Task instructions >>
Look through the records below for the line with "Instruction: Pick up" and the line with "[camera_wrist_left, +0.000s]", then return those lines and all lines between, exactly.

Data provided >>
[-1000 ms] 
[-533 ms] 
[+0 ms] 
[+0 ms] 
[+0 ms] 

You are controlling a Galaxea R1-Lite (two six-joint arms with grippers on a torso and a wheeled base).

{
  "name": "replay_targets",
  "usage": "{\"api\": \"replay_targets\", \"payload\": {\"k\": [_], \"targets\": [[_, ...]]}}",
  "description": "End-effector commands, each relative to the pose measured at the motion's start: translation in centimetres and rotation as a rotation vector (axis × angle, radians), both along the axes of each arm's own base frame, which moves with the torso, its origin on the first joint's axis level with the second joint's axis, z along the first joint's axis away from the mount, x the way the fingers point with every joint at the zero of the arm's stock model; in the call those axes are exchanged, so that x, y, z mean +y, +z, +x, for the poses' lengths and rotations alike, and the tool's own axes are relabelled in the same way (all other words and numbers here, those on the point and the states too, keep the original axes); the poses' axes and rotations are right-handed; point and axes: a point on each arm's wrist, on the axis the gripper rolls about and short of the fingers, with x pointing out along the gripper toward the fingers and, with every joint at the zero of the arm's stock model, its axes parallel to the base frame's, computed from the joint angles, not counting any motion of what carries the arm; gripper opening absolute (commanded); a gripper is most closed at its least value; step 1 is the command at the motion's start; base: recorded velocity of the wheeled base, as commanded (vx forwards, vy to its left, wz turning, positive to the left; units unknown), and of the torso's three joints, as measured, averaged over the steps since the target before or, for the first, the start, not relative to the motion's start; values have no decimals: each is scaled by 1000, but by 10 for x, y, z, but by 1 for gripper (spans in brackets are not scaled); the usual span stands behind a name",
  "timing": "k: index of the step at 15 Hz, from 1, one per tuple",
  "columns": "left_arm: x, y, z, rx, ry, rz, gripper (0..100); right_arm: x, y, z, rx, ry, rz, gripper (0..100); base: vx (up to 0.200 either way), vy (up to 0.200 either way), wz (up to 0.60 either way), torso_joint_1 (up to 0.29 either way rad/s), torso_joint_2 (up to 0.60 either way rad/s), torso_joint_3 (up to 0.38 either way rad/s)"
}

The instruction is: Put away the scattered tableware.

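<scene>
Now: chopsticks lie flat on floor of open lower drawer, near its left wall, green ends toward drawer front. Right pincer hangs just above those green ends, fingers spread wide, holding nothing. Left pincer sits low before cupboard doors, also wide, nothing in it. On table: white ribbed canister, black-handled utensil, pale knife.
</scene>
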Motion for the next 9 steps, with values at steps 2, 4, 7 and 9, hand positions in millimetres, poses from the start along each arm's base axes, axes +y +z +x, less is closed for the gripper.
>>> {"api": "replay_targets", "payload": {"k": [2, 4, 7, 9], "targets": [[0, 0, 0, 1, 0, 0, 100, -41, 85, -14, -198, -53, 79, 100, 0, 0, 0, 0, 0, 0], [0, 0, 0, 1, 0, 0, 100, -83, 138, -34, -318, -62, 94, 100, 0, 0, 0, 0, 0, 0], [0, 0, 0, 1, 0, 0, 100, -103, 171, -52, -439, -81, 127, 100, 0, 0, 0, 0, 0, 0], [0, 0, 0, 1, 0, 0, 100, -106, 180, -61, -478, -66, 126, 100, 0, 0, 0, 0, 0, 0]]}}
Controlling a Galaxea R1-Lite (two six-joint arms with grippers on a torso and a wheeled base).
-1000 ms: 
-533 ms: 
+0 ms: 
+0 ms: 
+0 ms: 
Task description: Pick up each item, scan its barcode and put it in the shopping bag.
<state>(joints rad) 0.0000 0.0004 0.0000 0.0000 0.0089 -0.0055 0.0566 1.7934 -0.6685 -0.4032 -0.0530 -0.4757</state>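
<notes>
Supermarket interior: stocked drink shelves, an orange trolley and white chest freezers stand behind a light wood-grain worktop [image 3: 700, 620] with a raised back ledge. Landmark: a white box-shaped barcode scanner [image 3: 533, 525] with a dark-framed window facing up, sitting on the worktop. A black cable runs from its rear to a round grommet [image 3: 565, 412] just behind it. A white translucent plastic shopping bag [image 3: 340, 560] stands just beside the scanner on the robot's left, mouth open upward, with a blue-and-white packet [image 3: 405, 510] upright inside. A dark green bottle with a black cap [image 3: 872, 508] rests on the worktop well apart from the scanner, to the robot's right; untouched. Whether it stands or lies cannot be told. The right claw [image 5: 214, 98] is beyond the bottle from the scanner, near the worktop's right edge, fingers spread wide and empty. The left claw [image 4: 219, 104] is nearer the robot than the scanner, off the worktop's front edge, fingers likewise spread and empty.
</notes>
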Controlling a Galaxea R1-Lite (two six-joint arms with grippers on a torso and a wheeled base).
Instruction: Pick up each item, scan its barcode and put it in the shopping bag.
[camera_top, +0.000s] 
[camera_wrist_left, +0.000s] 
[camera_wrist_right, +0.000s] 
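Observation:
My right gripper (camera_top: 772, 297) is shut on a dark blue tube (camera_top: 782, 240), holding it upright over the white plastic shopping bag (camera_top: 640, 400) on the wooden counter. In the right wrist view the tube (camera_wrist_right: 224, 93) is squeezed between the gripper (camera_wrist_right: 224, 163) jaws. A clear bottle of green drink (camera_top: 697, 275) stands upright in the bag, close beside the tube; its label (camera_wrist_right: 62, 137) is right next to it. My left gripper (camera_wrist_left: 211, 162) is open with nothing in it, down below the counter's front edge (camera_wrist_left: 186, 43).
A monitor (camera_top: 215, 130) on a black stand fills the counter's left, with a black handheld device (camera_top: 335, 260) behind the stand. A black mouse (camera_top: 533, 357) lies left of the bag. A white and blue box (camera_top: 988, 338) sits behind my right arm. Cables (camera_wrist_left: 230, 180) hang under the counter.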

Task result >>
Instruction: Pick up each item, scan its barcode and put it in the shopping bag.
[camera_top, +0.000s] 
[camera_wrist_left, +0.000s] 

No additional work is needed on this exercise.